**DIRECTIONS**: Check every line of the entries that follow, and copy the ones containing "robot".

**SOURCE INFORMATION**:
==================================================
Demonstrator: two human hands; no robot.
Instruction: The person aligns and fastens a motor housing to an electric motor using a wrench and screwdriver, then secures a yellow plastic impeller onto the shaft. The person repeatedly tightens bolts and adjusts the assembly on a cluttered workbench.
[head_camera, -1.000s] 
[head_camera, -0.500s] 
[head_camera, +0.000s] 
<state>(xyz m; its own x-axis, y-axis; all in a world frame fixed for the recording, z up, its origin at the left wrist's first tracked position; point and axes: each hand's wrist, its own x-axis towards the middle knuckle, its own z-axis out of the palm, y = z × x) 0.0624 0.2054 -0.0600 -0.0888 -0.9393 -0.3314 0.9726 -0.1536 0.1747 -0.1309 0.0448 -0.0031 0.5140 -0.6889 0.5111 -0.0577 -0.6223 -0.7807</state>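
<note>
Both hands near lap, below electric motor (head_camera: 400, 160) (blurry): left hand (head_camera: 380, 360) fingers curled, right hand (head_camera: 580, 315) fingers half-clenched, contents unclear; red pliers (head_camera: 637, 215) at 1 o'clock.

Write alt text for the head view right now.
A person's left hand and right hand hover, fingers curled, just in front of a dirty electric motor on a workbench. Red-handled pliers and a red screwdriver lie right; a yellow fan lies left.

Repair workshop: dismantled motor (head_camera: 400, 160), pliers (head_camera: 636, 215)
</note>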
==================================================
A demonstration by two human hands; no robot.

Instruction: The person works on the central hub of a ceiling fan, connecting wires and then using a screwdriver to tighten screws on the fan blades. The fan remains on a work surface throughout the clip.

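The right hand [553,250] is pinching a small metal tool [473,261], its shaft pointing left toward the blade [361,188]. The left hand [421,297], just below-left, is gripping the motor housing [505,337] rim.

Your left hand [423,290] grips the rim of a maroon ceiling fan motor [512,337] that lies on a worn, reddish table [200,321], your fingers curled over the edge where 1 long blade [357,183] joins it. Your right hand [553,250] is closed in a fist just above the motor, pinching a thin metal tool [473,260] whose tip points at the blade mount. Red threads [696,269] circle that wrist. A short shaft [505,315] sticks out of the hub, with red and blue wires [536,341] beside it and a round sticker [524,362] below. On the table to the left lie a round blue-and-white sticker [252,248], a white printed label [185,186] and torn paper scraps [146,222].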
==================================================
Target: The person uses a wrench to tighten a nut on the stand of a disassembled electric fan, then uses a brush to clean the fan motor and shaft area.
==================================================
**RESULT**:
Demonstrator: two human hands; no robot.
A demonstration by two human hands; no robot.

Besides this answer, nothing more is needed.